One of the delightful surprises our house offered us when we moved was an established rose bush and rosemary bush in the backyard. That first year we enjoyed their fruit—a vase full of bright yellow roses and readily available fresh herbs! But several years later, having been too busy to care for them, neither plant has produced anything worth celebrating.

Roses were replaced by thorny overgrowth and vibrant green rosemary by brown and brittle leaves. My backyard is not better from my indifference. In the world of gardening, pruning is caring.

When I consider the last decade of my life, I see a series of deaths:

  • Death of my pride through living in the shadow of my husband’s giftedness.
  • Death of my fear of conflict through divorces in my family and among friends.
  • Death of my fear of confrontation through difficult friendships.
  • Death of my desires through multiple miscarriages.
  • Death of my fear of failure through situations where I could not win.
  • Death of my hope in myself through seeing my exposed sin in high-definition focus.

Each season of dying has felt just like that—dying. The choking out of something I have loved, desired and clung to for hope, peace and safety. The choking out of things in me, writhing, gasping for breath and praying, “Does it have to be this way? Can’t I follow You and also keep this with me? Does it really need to die?”


In God’s kingdom, pruning is caring. Jesus is the true vine, His Father the vinedresser. Every branch in Jesus that bears fruit, the Father prunes that it may bear more fruit (John 15:1-2).

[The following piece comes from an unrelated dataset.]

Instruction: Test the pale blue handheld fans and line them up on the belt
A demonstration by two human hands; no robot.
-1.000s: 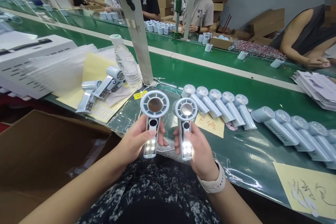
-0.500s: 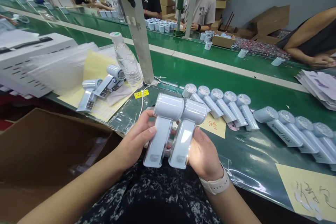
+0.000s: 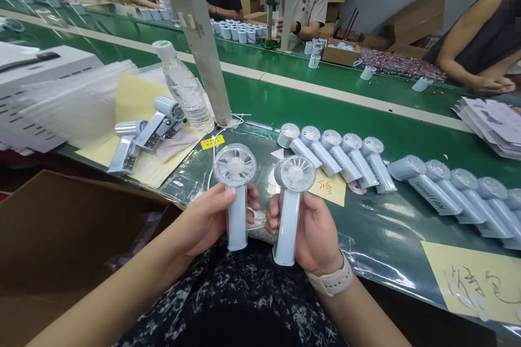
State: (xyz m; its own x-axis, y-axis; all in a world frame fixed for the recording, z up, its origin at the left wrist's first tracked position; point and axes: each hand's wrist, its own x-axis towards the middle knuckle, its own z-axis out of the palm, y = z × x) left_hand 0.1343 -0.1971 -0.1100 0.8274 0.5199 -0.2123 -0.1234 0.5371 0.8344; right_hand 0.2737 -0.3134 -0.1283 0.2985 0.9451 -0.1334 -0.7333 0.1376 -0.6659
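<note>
Accordingly, each hand holds one handheld fan by its handle; the left hand (image 3: 211, 222) curls closed around the left fan (image 3: 237, 222), with the thumb across the front, and the right hand (image 3: 315, 238) wraps the right fan (image 3: 288, 227) in a similar grip, with a pale wristwatch (image 3: 329, 282) on its wrist. Both fans stand nearly upright, just beside each other, above a dark floral garment (image 3: 228, 303) and near the edge of the green bench (image 3: 325, 111); this grip appears to leave the heads unobstructed, so that both round faces turn toward the head camera for side-by-side viewing. Each fan has a pale blue handle and white radial blades behind a clear round cover; on the bench, a row of five similar fans (image 3: 331, 154) and a second row printed "Speed FAN" (image 3: 451, 198) lie on their sides, heads aligned, apparently for orderly access.
</note>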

God’s answer to my question is yes. Yes, it does need to die. It must be pruned. Without pruning, my life will become something even I don’t want—an overgrown, thorny bush with no fruit to offer.

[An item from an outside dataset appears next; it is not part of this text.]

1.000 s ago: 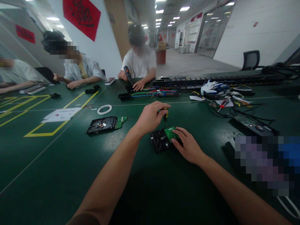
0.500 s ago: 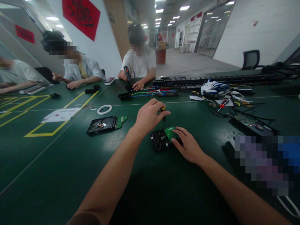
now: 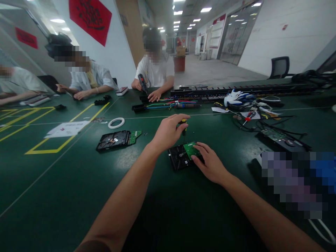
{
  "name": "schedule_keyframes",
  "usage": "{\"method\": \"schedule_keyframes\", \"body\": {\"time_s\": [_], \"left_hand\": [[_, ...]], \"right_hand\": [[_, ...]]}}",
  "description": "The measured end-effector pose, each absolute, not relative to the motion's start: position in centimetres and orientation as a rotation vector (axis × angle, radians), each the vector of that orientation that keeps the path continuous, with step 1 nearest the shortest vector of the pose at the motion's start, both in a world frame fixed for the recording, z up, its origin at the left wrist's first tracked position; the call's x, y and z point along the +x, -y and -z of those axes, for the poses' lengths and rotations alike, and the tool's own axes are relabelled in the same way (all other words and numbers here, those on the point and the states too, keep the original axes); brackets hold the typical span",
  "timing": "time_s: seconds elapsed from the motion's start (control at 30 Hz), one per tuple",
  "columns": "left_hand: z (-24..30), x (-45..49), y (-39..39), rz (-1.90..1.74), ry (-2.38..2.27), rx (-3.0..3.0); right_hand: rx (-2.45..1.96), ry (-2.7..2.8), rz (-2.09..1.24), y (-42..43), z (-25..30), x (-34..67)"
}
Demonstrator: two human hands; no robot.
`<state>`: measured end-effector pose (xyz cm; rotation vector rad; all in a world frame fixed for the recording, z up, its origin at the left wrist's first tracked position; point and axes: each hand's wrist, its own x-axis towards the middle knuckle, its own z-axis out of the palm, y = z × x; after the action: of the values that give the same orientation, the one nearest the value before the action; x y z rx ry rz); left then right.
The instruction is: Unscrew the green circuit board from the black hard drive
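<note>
A black hard drive [image 3: 178,159] with a green circuit board [image 3: 191,149] on top lies on the dark green table in front of me. My left hand [image 3: 168,132] is closed round the handle of a small yellow and black screwdriver [image 3: 184,126], held upright with its tip down on the far edge of the board. My right hand [image 3: 211,164] rests on the drive's right side, fingers pressed onto the green board, holding it still.
A second opened hard drive [image 3: 117,139] lies to the left, with a roll of white tape [image 3: 116,123] and a paper sheet [image 3: 67,128] beyond. Cables, tools and gloves [image 3: 236,97] crowd the right. Across the table a person holds an electric screwdriver [image 3: 142,82]; other people sit at left.
My left hand shifts slightly on the screwdriver handle, lifting a little and settling back. The right hand and the drive stay put.
</note>
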<state>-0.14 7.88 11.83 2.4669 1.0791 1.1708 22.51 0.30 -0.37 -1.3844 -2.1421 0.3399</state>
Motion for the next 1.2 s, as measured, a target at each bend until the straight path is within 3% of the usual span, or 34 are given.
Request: {"method": "schedule_keyframes", "body": {"time_s": [0.33, 0.7, 1.2], "left_hand": [[-11.98, -0.42, -7.95, -1.144, -1.008, 2.494], [-11.86, -0.10, -7.79, -1.205, -1.256, 2.460], [-12.09, -0.16, -7.57, -1.176, -1.118, 2.413]], "right_hand": [[-1.401, 2.152, -0.329, -0.29, 0.43, 22.49], [-1.400, 2.146, -0.330, -0.37, 0.57, 22.53], [-1.379, 2.140, -0.325, -0.24, 0.43, 22.44]]}}
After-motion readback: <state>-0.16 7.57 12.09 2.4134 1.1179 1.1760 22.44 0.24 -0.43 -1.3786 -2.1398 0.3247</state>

I don’t beg God to be indifferent toward me. I don’t ask Him to intervene only on my terms. But when that branch I love becomes the subject of His shears, I realize that’s exactly what I wanted—His indifference and Kelly-approved intervention. But indifference is a form of hatred. Love, rather, proves itself in pain. Case in point: the cross. God-inflicted pain is like the surgeon’s incision, wounding only to improve health.

How Are We Pruned?


What do the shears of the Vinedresser feel like? First, they feel exposing. Ungodliness in my heart that I’ve become an expert at ignoring is laid bare. A misplaced hope, a committed self-exaltation agenda flowing in the undercurrents of my heart, a consistent preference for my own comfort at the expense of those I say I love.

Secondly, they create a crossroads. No longer able to ignore my naked sinfulness, I have a choice to make. Let self-preservation kick in and grasp all the tighter to those thorny branches, or in terrifying faith cling to my true vine—the only good thing I have—and prepare for the death of letting go.

This choice is present in every pruning season: To what will I cling? Christ as my life or the candy-coated poison of my sinful longings? The answer is painful, yet always clear. Even when tempted to grab hold of the thorny overgrowth of my life, deep down, I know it’s killing me.

Lastly, God’s shears bring grief. The mourning of something lost. Never mind that the severed branch was harmful to my soul; I still grieve. The grief is often the loss of a lackadaisical way of life that this freshly exposed sin has destroyed. Now that I see, I must change. Either by hardening my heart or by repenting. Simply ignoring is no longer an option.